╭──

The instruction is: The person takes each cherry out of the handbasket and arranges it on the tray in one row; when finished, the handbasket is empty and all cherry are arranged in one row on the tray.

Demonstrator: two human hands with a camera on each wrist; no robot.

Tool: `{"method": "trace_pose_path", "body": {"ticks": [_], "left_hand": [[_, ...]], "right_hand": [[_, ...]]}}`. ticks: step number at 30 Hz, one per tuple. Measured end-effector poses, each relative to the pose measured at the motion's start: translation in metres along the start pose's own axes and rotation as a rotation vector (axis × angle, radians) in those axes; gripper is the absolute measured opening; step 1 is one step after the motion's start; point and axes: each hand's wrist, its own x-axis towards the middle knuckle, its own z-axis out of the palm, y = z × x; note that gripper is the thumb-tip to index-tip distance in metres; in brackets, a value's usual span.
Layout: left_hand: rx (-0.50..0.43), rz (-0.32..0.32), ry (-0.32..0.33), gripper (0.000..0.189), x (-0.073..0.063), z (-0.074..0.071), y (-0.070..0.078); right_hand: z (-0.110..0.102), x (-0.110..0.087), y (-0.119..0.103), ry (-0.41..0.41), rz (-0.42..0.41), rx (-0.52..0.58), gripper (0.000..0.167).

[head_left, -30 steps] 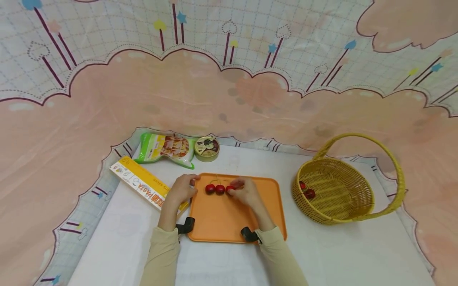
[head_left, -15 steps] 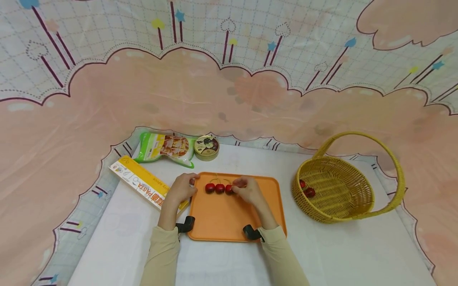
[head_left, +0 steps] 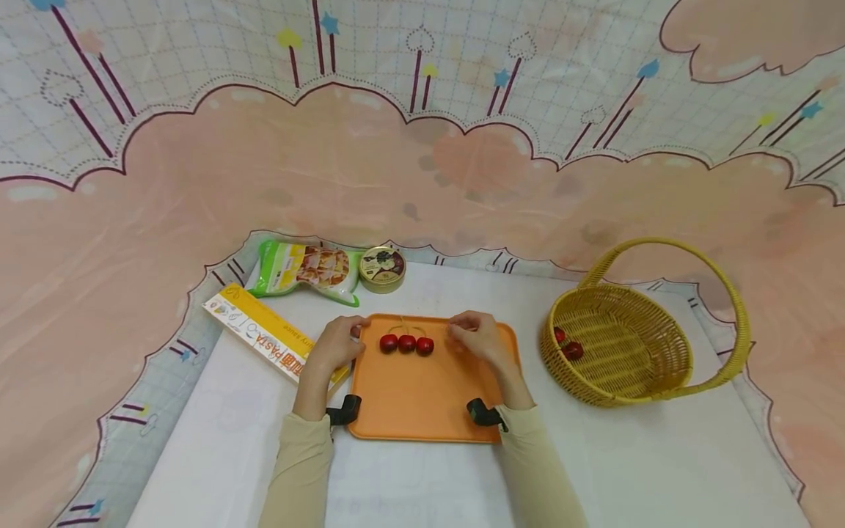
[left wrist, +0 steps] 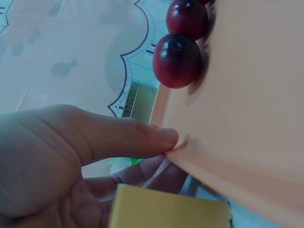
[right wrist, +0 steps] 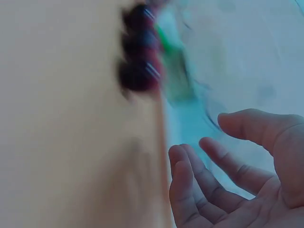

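Three dark red cherries [head_left: 406,344] with thin stems lie in a row near the far edge of an orange tray [head_left: 422,400]. My left hand [head_left: 335,346] pinches the tray's left rim, thumb [left wrist: 142,137] on top and fingers underneath, as the left wrist view shows. Over the tray's right part, to the right of the cherries, is my right hand [head_left: 482,339]. Its fingers are loosely bent and apart from the thumb, with nothing between them. The cherries look blurred in the right wrist view.
A yellow wicker basket [head_left: 614,389] with a tall handle stands at the right and holds a few cherries [head_left: 573,350]. Left of the tray lies a yellow and white pasta box [head_left: 264,334]. Behind are a green food bag [head_left: 306,270] and a round tin [head_left: 382,269].
My right hand has let go of the rightmost cherry and moved right, away from the row. The left hand stays at the tray's rim.
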Motion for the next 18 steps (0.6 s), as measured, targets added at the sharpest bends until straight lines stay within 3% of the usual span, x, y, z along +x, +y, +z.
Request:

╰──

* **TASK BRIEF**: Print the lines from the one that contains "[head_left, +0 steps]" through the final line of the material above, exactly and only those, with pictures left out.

* **OUTPUT OF THE TASK**:
[head_left, +0 steps] 
[left wrist, +0 steps] 
[right wrist, +0 steps] 

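Three dark red cherries [head_left: 406,344] with thin stems lie in a row near the far edge of an orange tray [head_left: 422,400]. My left hand [head_left: 335,346] pinches the tray's left rim, thumb [left wrist: 142,137] on top and fingers underneath, as the left wrist view shows. Over the tray's right part, to the right of the cherries, is my right hand [head_left: 482,339]. Its fingers are loosely bent and apart from the thumb, with nothing between them. The cherries look blurred in the right wrist view.
A yellow wicker basket [head_left: 614,389] with a tall handle stands at the right and holds a few cherries [head_left: 573,350]. Left of the tray lies a yellow and white pasta box [head_left: 264,334]. Behind are a green food bag [head_left: 306,270] and a round tin [head_left: 382,269].
My right hand has let go of the rightmost cherry and moved right, away from the row. The left hand stays at the tray's rim.
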Motion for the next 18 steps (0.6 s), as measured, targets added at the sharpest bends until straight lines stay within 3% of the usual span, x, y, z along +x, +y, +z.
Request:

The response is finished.